- YOUR GOAL:
Quote the whole listing word for word. Do not include the pictures.

- DATASET CONTENT:
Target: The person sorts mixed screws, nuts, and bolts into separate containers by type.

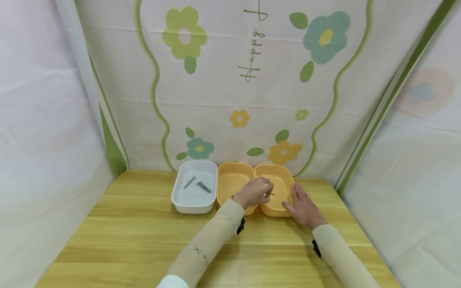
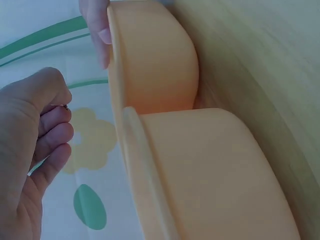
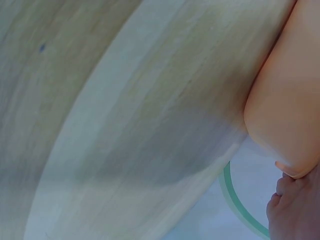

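Note:
My left hand [image 1: 254,192] hovers over the boundary between the middle orange tray [image 1: 230,180] and the right orange tray [image 1: 281,182]. Its thumb and curled fingers pinch a small brownish screw [image 1: 270,194], whose end sticks out to the right; the rest is hidden by the fingers. In the left wrist view only a dark tip shows at the fingertips. My right hand [image 1: 306,208] rests against the right tray's outer side, fingers extended along the rim and thumb at the front corner.
Left of the orange trays stands a white tray [image 1: 185,176] holding several silver screws [image 1: 204,187]. The three trays sit side by side on a wooden table [image 1: 144,240], against a flower-printed cloth [image 1: 216,88] at the back. Cloth walls rise at both sides.

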The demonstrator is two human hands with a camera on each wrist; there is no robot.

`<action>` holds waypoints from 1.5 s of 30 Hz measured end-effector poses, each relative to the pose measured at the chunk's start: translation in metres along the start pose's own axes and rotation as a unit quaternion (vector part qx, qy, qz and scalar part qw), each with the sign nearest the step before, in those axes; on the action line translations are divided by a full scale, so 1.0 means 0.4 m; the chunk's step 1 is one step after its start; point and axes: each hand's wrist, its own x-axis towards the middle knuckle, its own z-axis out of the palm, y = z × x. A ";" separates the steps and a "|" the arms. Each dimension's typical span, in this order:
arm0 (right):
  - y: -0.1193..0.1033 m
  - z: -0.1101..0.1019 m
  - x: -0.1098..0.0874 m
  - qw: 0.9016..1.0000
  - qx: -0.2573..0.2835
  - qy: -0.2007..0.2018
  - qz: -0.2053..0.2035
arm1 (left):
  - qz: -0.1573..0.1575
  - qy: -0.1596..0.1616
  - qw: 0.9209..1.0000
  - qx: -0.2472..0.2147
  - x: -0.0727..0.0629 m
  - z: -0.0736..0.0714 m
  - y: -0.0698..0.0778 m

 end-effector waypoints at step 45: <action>0.003 0.002 0.002 1.000 0.001 -0.006 0.005 | 0.056 -0.096 0.994 -0.021 -0.358 -0.160 -0.020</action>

- RESPONSE TO THE EXERCISE:
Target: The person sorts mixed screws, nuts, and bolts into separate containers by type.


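Note:
My left hand [image 1: 254,192] hovers over the boundary between the middle orange tray [image 1: 230,180] and the right orange tray [image 1: 281,182]. Its thumb and curled fingers pinch a small brownish screw [image 1: 270,194], whose end sticks out to the right; the rest is hidden by the fingers. In the left wrist view only a dark tip shows at the fingertips. My right hand [image 1: 306,208] rests against the right tray's outer side, fingers extended along the rim and thumb at the front corner.
Left of the orange trays stands a white tray [image 1: 185,176] holding several silver screws [image 1: 204,187]. The three trays sit side by side on a wooden table [image 1: 144,240], against a flower-printed cloth [image 1: 216,88] at the back. Cloth walls rise at both sides.
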
The demonstrator is two human hands with a camera on each wrist; there is no robot.

`<action>` holds waypoints from 1.5 s of 30 Hz measured end-effector poses, each relative to the pose measured at the chunk's start: translation in metres along the start pose's own axes and rotation as a unit quaternion (vector part qx, qy, qz and scalar part qw), each with the sign nearest the step before, in those axes; on the action line translations are divided by a full scale, so 1.0 means 0.4 m; the chunk's step 1 is one step after its start; point and axes: each hand's wrist, its own x-axis towards the middle knuckle, its own z-axis out of the palm, y = z × x. A ";" separates the steps and a "|" the arms. Each dimension's typical span, in this order:
arm0 (right):
  - y: -0.1193..0.1033 m
  - z: -0.1101..0.1019 m
  - x: -0.1098..0.0874 m
  - qw: 0.9016..1.0000
  - qx: -0.2573..0.2835
  - qy: -0.2007..0.2018
  - qz: -0.2053..0.2035
arm1 (left):
  - qz: -0.1573..0.1575
  - qy: -0.1596..0.1616
  - qw: 0.9209..1.0000
  - qx: -0.2472..0.2147
  - x: -0.0727..0.0629 m
  - z: -0.0736..0.0714 m
  - y: -0.0698..0.0778 m

 end-effector waypoints at step 45: <action>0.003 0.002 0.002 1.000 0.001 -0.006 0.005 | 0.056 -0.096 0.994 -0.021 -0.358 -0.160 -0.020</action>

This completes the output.